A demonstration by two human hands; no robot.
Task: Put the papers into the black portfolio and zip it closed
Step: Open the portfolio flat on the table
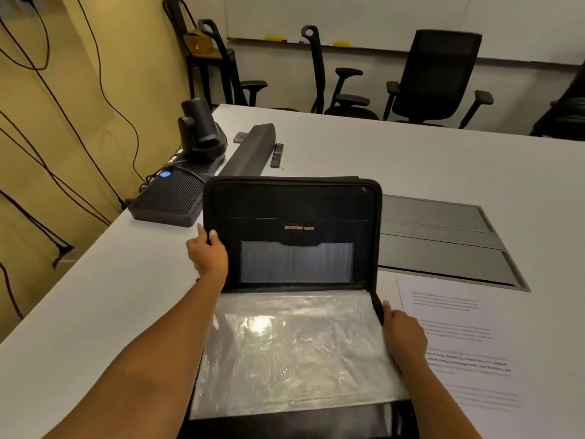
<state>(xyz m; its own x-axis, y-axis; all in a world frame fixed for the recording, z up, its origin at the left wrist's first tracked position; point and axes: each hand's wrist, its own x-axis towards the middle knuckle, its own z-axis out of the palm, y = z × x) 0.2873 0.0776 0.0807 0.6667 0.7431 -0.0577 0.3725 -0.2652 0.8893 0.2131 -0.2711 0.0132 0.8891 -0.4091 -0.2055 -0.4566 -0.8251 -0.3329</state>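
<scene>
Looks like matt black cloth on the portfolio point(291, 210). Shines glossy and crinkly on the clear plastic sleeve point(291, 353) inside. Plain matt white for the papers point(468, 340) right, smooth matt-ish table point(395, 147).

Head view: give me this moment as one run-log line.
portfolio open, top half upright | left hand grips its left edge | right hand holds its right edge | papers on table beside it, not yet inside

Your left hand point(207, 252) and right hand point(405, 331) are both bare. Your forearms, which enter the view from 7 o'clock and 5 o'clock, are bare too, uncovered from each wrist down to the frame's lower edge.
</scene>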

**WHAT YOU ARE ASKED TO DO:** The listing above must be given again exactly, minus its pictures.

**RESULT FOR THIS EXERCISE:**
A demonstration by two human hands; no robot.
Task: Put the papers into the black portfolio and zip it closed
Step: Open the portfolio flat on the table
<state>(xyz m; its own x-axis, y-axis; all in a world frame fixed for the recording, z up, its origin at the left wrist's first tracked position; point and axes: each hand's wrist, its own x-axis towards the middle knuckle, its own z-axis out of the palm, y = z × x) 0.2873 0.0776 0.0807 0.6667 0.7431 -0.0577 0.3725 -0.2652 0.8893 0.2131 -0.2711 0.0132 0.8891 -0.4091 -0.2055 -0.4566 -0.8251 -0.3329</state>
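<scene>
Looks like matt black cloth on the portfolio point(291, 210). Shines glossy and crinkly on the clear plastic sleeve point(291, 353) inside. Plain matt white for the papers point(468, 340) right, smooth matt-ish table point(395, 147).

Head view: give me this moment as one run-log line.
portfolio open, top half upright | left hand grips its left edge | right hand holds its right edge | papers on table beside it, not yet inside

Your left hand point(207, 252) and right hand point(405, 331) are both bare. Your forearms, which enter the view from 7 o'clock and 5 o'clock, are bare too, uncovered from each wrist down to the frame's lower edge.
</scene>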

This completes the answer.